以下は「請求書を支払済みにする」がバックエンドに落ちたときのペイロードだ。フィールド名は社内課金システムでよく見る書き方。数字は例であり、どこかの銀行の実在 API ではない。
{
"action": "invoices.markPaid",
"source": "siri-ai",
"idempotency_key": "inv_1842:paid:2026-09-09",
"arguments": {
"invoice_id": "inv_1842",
"paid_at": "2026-09-09T02:14:00Z",
"currency": "USD",
"amount_cents": 12800
}
}
このオブジェクトがあれば、三つの問いに答えられる。誰が起動したか、再実行できるか、金額が合うか。idempotency_key が無いと、Siri が一度再試行しただけで二度支払済みになる。amount_cents が文字列になると、あとの帳簿が全部漂う。
{
"$schema": "https://json-schema.org/draft/2020-12/schema",
"type": "object",
"required": ["action", "source", "idempotency_key", "arguments"],
"properties": {
"action": { "const": "invoices.markPaid" },
"source": { "type": "string", "enum": ["siri-ai", "shortcuts", "app"] },
"idempotency_key": { "type": "string", "minLength": 8 },
"arguments": {
"type": "object",
"required": ["invoice_id", "paid_at"],
"properties": {
"invoice_id": { "type": "string", "minLength": 1 },
"paid_at": { "type": "string", "format": "date-time" },
"amount_cents": { "type": "integer", "minimum": 0 },
"currency": { "type": "string", "enum": ["USD", "CNY", "EUR"] }
},
"additionalProperties": false
}
},
"additionalProperties": false
}
システム Agent は REST パスを知る必要が無い。必要なのは Intent の成功か失敗だ。パスを知る必要があるのはこちらだ。監査と再試行が API 層にあるから。Intent 引数を「JSON オブジェクトに書ける」フィールド集合にしておけば、あとでオープン Agent をつなぐときのアダプタが一層省ける。
JSONNote で Action 引数を検証する
遅い部分は、めったに Swift マクロではない。遅いのは二回の呼び出しの JSON が合わないことだ。Siri の再試行がフィールドを一つ足し、Shortcuts が enum を一つ落とし、内部 Agent が amount_cents を 128.00 と書く。JSONNote はブラウザローカルで処理する:
-
1
まず一度の呼び出しを整形する
App Intents Console やバックエンドログのオブジェクトをJSON フォーマットに貼り、インデントと構文のノイズを落とす。
-
2
Schema で必須フィールドを固定する
上の草案をJSON Schemaページに貼り、action、idempotency_key、invoice_id が残っているか確認する。
-
3
Siri とオープン Agent の二回の呼び出しを比べる
JSON Diffで source が siri-ai から mcp に変わったか、arguments が漂っていないかを見る。
-
4
同僚が必要なときだけ共有する
Hash 共有でサンプル(秘密は入れない)を URL fragment に載せる。サーバには届かない。
よくある質問
Siri AI は AI Agent ですか?
システム Agent であり、オープン Agent ではありません。App をまたいで動作を選び、引数を埋め、流れをつなげます。ただしツールカタログは App Intents と App Schemas で固定され、モデルは API を自分で発明できません。

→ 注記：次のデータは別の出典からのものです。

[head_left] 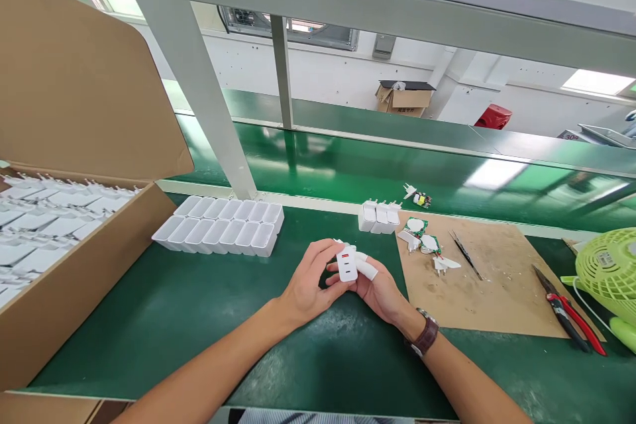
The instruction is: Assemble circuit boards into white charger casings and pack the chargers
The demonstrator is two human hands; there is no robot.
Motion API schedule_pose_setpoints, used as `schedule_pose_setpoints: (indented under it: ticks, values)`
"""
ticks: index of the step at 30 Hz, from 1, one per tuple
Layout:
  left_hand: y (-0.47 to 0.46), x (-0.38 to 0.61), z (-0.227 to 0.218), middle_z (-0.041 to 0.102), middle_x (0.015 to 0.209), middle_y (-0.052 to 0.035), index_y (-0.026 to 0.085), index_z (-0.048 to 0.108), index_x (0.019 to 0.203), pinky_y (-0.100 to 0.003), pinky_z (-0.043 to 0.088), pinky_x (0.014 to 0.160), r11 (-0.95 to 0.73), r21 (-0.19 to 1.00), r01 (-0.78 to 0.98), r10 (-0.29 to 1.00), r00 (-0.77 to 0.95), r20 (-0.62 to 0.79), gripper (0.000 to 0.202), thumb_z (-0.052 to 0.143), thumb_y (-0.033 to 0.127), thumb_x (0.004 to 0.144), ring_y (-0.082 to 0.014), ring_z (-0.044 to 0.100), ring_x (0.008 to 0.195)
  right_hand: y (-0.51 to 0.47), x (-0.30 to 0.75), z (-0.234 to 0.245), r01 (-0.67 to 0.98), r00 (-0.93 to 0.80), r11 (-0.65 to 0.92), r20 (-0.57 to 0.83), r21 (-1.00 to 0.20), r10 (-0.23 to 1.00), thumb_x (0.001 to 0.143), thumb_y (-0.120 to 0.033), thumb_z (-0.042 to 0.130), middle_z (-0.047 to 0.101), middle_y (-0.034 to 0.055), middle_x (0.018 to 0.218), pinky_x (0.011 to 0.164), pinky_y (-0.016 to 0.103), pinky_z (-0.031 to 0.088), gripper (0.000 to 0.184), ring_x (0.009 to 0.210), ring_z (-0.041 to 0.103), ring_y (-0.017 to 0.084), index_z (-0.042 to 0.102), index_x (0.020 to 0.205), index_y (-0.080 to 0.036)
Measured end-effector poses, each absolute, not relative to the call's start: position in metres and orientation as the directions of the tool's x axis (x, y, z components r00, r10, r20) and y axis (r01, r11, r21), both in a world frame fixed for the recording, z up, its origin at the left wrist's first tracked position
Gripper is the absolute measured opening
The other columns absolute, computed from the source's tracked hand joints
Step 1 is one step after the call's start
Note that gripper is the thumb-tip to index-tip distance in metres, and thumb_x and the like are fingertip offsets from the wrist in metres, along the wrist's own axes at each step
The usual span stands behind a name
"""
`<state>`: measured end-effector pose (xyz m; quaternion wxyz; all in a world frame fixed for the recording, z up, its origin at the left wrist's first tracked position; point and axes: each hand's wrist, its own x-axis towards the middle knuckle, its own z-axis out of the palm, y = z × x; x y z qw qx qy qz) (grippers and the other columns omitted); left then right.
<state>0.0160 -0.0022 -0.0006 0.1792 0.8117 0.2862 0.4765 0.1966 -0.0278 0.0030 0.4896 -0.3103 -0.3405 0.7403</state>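
Over the middle of the green bench, both hands are closed around a white USB charger point(348, 267), its port face with one red and two dark slots turned toward me. My left hand point(312, 281) grips it from the left with thumb and fingers. On the other side my right hand point(380, 291) holds it too; white covers wrap a fingertip or two there, and a watch is on that wrist. Two rows of open white charger housings point(221, 226) stand to the left. Several white chargers with plug pins point(379, 216) stand just beyond the hands.
At left sits a cardboard box point(109, 245) full of white plug parts. To the right, a brown board point(489, 278) bears circuit boards point(422, 235), tweezers point(466, 255) and red-handled pliers point(569, 311). A green fan point(606, 271) stands far right. A metal post point(199, 73) rises behind the housings.
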Motion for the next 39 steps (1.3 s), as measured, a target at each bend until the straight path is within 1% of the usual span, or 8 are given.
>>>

App Actions と App Intents は同じものですか?
同じ製品名ではありません。App Actions はユーザーとシステム側の言い方で、Siri が App に何ができるか。開発者が実装するのは App Intents です。App Schema に揃えて初めて、Siri がその種類の動作を認識します。
Siri は自分の REST API を直接打ちますか?
いいえ。Siri は宣言した Intent だけを呼びます。HTTP は perform() の中で自分で打ちます。システム Agent が欲しいのは成功か失敗の意味であり、請求、認証、再試行は API 層にあります。
Apple は Swift 型を使うのに、なぜ JSON Schema が必要ですか?
Swift 型はコンパイル時を担います。動作がプロセスを出た瞬間——バックエンド、ログ、テスト再生、外部 Agent の再利用——形は言語非依存の JSON になります。Schema が検証するのはこのホップであり、Siri のホップではありません。
Siri AI を使うべきか、自分で Function Calling Agent を組むべきか?
ユーザーがすでに iPhone にいて、動作をシステムカタログに収められるなら Siri AI。クラウドやプラットフォームをまたぐ、またはモデルを自分で選ぶなら Function Calling と MCP。同じドメイン関数を両チェーンに出せます。替えるのはアダプタ層だけです。
まとめ
Siri AI は Agent になる。ただし OS の中の Agent であり、好きなツールを載せられるオープン Runtime ではない。
Apple Intelligence がモデルを出し、App Actions(App Intents + App Schemas)が組める動作を出し、JSON はこれらの動作がデバイスを出たあとの契約だ。
まず Intent 引数を JSON オブジェクトに書けるフィールドに設計し、Siri チェーンと Function Calling チェーンに同じ Schema を載せる。モデルとシステム入口はまだ変わる。検証層がデモから本番への防波堤だ——これらの JSON は JSONNote でローカルに整形、検証、比較できる。アップロードは不要。